The '02 only handles 8 bits at once, so yes, you'll need two operations, and you'll need an address variable, whether it's in ZP or not.

The 65816 can handle both bytes at once, and then also has more cool addressing modes to do stuff with it. You could even use a single instruction to push the address of the string onto the stack, and use the added stack addressing modes to more-efficiently handle it in the subroutine. Another possibility would be to have X (in 16-bit mode) point to the address itself and do an indirect X where X holds the address, by doing LDA 0000,X, (making sure you assemble an absolute, not ZP, instruction). Each INX gets you to the next byte of the string. You'll want the index registers in 16-bit mode and the accumulator in 8-bit. See what you have to look forward to?

The Liechty & Eyes programming manual (note the new link) is outstanding for explaining all this stuff really well.

_________________
http://WilsonMinesCo.com/ lots of 6502 resources
The "second front page" is http://wilsonminesco.com/links.html .
What's an additional VIA among friends, anyhow?

As Garth noted, the Liechty and Eyes manual is excellent. I still have my original hardcopy and a PDF version. I still reference it for instructions and addressing modes to this day. I guess I hinted to it without a link. Here's the current link from WDC:
http://wdc65xx.com/Programming-Manual/

You're can also download a copy of my CO2Monitor 1.0 source code. It's heavily commented so the code should be fairly easy to follow. viewtopic.php?f=2&t=3523#p41861

_________________
Regards, KM
https://github.com/floobydust

I am absolutely reading books, including the Liechty and Eyes book mentioned. In fact I have a hardcopy of that one coming Monday day. It may seem like I'm not reading stuff, but I assure you I am. Things that may look obvious to you guys in these books aren't so much to folks who haven't been living this stuff for decades.

I don't come here first for the answers, but if I don't get what I need after a pass through the relevant sections of my books, I come here rather the belabor the issue. I think it's a fine strategy.

But don't don't worry, I'm reading. Honestly, I have yet to find a text who's authors are really gifted at exclaiming things.
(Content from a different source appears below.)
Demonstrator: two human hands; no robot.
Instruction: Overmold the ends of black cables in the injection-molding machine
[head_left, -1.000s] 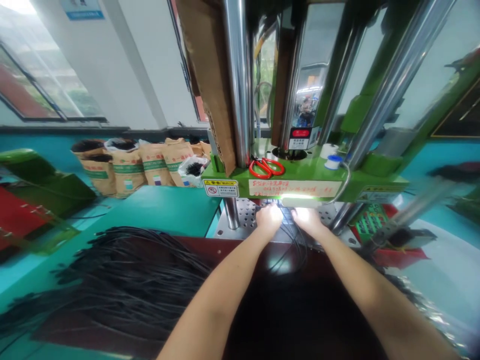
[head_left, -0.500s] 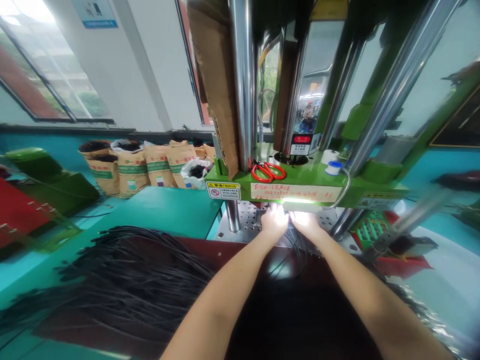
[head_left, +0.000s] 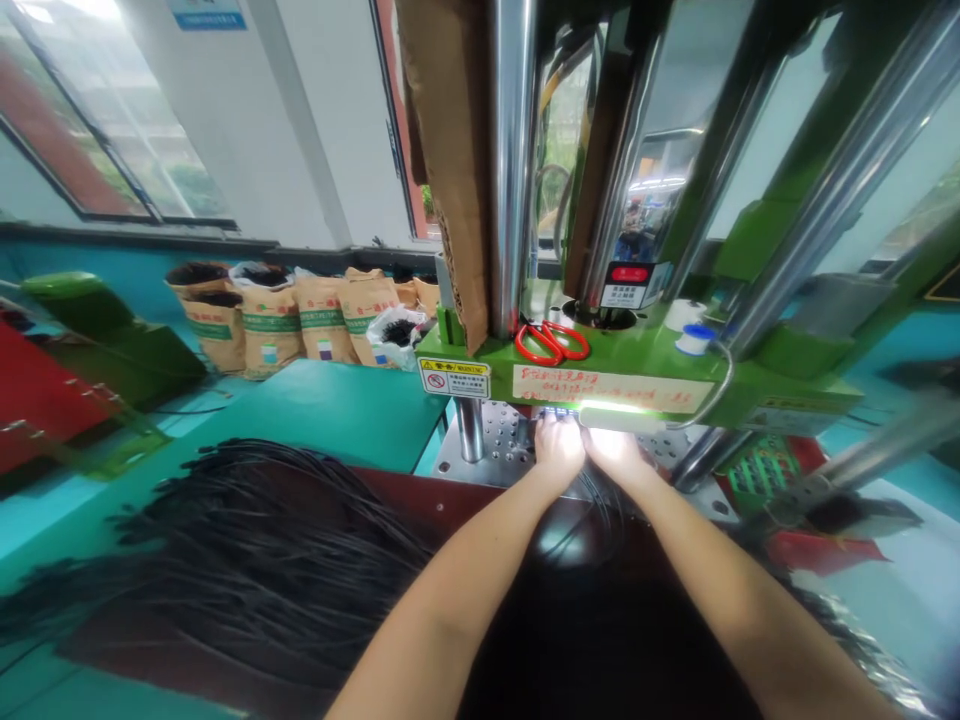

Most seen to spend pages over explaining the obvious, then spend one cryptic paragraph explaining the complicated. Stuff like spending pages on what an instruction is, but a terse paragraph on pre-indexed addressing.

Garth's stuff is ten times more readable than allot of these books. The info is in them, just often poorly exposed. Admittedly I've spent less time with Liechty and Eyes, but that will change when my hardcopy comes.

All this to say, have patience I promise I'm studying this stuff!

Ok, I noticed a detail in Garth's example that I missed on my first reading.

I had never seen that you could use the "<" and ">" operators to access the LOW and HIGH bytes of and address separately. I tried it out in the Kowalski sim, and it works great!

My difficulty was never understanding indexed addressing. It was being unsure that I knew the most efficient way to do what I wanted. Those operators change everything.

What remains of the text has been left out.